The entity buying the "product" is going to be the importer of record and, in the end, responsible for ensuring that their laws and regulations are met (and is also taking a risk that the product may be seized and not be allowed to cross their borders).
It's (usually) not illegal under local laws for, say, a North American to sell a non-conforming product, such as a lead-soldered doohickey to a person in France, but the customer may be breaking some regulations by importing it. Of course if the North American entity has a presence in France such as a sales office they may be subject to French law.
For example, when an electronic device is imported into the US, some couriers require a signed document explicitly stating the the recipient is responsible for FCC regulations (fines for even offering non-conforming products can be huge).

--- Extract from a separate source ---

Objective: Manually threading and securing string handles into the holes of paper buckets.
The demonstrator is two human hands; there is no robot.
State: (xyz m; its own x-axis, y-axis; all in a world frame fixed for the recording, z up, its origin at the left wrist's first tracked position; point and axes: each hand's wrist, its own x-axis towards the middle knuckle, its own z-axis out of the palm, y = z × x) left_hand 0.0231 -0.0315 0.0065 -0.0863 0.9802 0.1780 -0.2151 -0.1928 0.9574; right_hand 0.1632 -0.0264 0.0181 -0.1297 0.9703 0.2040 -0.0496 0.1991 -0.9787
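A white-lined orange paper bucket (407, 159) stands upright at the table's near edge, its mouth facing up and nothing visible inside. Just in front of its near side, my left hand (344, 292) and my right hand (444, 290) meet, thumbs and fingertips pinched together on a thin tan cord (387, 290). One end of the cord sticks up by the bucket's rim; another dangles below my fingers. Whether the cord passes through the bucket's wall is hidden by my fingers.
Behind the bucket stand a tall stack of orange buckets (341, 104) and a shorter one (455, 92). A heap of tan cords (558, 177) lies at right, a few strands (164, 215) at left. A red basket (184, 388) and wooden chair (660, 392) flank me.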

The US is a bit more complex than some places because things vary significantly state-by-state rather than being uniform federal requirements. For example, energy efficiency standards imposed by California. Countries such as Canada would have regulations related to packaging and language (French manuals, for example) that are generally unenforced for small quantities and private importers.
I would say with Kickstarter, they appear to be generally ignoring (or possibly ignorant of) their own domestic regulations and requirements, let alone those that a multinational would have trouble wrestling with. I think I've seen one where UL listing was a stretch goal (and yes, I know, UL listing is not a legal requirement in the US, but for insurance it would be.. insurance, what's that?).